▸ **WORK INSTRUCTION**
Each line below from the one containing "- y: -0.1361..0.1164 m" through the one containing "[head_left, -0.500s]" should be output exactly as it stands, and no other line should appear.

(Data records)
--- START ---

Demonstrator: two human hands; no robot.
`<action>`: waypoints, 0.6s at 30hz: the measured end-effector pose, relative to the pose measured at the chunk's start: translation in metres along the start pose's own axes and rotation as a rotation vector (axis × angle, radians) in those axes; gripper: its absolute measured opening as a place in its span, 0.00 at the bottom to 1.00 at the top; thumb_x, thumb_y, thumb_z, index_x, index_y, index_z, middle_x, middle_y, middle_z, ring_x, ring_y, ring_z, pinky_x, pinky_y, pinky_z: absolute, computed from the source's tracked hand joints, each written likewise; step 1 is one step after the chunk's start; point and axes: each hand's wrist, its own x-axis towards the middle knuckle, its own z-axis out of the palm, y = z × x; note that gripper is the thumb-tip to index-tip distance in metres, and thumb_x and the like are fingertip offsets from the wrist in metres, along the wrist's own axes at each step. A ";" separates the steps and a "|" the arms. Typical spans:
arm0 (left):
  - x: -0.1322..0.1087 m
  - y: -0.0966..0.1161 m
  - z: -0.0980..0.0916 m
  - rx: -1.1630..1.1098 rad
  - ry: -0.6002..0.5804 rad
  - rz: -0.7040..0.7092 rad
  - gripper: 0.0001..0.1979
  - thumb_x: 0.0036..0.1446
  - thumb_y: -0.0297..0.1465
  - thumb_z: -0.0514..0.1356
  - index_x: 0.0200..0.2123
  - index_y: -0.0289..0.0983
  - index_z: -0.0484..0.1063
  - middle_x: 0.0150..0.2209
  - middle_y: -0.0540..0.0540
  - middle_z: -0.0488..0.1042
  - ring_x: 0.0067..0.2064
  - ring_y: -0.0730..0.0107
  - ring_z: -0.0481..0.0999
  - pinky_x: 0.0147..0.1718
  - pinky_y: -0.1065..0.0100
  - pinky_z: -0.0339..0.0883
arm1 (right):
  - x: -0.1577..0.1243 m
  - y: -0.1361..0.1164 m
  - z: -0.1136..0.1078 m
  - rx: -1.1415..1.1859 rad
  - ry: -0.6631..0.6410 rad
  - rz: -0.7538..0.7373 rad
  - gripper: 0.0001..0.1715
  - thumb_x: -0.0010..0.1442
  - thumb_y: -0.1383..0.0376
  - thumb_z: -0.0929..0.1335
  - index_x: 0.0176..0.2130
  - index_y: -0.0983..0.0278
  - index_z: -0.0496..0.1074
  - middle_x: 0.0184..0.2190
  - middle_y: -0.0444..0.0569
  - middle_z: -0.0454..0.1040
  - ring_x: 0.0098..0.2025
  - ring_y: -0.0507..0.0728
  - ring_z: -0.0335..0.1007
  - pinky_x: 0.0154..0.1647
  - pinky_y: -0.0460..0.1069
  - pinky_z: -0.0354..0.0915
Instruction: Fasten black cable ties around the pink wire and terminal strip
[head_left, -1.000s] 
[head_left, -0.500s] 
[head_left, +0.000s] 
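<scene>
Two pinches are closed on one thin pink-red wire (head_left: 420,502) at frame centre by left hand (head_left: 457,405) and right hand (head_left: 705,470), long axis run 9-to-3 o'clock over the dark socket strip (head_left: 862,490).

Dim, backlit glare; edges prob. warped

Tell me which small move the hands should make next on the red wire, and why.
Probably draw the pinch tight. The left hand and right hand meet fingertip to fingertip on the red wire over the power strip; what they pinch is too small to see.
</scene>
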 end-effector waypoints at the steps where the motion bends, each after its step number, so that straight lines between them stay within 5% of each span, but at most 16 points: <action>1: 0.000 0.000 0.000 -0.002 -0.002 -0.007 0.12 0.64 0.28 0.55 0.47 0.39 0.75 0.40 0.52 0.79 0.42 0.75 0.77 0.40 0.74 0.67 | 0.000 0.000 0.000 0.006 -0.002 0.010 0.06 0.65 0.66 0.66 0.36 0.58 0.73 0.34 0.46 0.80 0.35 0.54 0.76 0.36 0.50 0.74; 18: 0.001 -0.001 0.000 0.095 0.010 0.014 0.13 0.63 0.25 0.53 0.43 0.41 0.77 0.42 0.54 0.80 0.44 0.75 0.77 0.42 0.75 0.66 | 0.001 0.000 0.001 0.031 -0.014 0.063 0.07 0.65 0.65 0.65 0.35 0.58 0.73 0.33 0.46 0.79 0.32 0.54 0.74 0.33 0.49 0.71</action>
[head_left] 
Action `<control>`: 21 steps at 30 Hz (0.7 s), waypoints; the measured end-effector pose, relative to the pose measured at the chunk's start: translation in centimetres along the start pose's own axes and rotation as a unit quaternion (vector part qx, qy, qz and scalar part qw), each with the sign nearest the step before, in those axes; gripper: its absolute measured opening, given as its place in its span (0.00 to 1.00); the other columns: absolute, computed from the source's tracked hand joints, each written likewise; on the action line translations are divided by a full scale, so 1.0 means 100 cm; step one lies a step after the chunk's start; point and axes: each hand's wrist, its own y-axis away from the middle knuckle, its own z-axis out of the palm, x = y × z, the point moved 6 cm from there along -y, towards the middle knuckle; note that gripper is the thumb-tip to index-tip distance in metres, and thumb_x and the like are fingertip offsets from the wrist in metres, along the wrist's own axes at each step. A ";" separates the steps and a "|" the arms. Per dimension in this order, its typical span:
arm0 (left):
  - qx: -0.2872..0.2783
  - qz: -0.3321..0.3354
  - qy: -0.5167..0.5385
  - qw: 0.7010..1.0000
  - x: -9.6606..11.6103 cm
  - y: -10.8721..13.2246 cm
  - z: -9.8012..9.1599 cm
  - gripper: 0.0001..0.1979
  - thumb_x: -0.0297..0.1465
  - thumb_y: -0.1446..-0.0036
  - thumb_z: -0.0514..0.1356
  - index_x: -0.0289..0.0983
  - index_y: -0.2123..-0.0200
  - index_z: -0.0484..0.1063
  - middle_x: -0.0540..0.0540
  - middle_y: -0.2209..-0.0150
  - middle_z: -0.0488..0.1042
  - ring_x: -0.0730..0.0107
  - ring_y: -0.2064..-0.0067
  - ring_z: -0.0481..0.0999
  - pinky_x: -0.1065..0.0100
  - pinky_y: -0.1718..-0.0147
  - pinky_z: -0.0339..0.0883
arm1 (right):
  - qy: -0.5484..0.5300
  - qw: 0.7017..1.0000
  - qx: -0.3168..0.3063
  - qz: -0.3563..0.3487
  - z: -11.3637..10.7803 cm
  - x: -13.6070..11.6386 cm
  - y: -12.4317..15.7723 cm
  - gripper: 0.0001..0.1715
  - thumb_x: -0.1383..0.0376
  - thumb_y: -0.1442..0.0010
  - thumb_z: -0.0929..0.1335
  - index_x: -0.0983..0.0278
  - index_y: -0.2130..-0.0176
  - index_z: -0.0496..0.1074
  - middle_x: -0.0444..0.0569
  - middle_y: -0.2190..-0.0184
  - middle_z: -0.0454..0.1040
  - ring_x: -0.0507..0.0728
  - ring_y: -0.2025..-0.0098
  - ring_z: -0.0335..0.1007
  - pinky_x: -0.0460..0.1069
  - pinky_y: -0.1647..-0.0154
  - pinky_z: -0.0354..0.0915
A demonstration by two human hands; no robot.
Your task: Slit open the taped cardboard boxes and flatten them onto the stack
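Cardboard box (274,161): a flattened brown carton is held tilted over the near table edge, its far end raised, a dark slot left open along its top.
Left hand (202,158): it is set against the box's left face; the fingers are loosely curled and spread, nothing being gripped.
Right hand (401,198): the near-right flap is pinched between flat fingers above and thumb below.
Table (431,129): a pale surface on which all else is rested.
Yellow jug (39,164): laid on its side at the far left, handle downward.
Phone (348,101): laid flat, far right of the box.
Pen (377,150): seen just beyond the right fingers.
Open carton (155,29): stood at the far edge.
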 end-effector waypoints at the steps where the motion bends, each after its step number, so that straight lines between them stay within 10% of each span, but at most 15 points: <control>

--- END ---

▸ **RESPONSE TO THIS EXERCISE**
  - y: -0.1361..0.1164 m
  - z: -0.1136..0.1078 m
  - rx: -1.1415..1.1859 rad
  - ry: -0.6631..0.6410 rad
  - rz: -0.7538..0.7373 rad
  - gripper: 0.0001..0.1715
  - thumb_x: -0.0010..0.1442
  - thumb_y: -0.1383..0.0376
  - thumb_z: -0.0929..0.1335
  - index_x: 0.0176..0.2130
  - index_y: -0.0983..0.0278
  - index_z: -0.0496..0.1074
  - middle_x: 0.0184..0.2190
  - middle_y: -0.0444..0.0569
  - middle_z: -0.0454..0.1040
  - ring_x: 0.0098..0.2025
  - ring_y: -0.0507..0.0728
  - ring_z: -0.0335..0.1007
  - pinky_x: 0.0154..0.1647
  - pinky_y: -0.0460..0.1069
  - pinky_z: -0.0354..0.0915
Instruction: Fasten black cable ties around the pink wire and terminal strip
[head_left, -1.000s] 
[head_left, -0.500s] 

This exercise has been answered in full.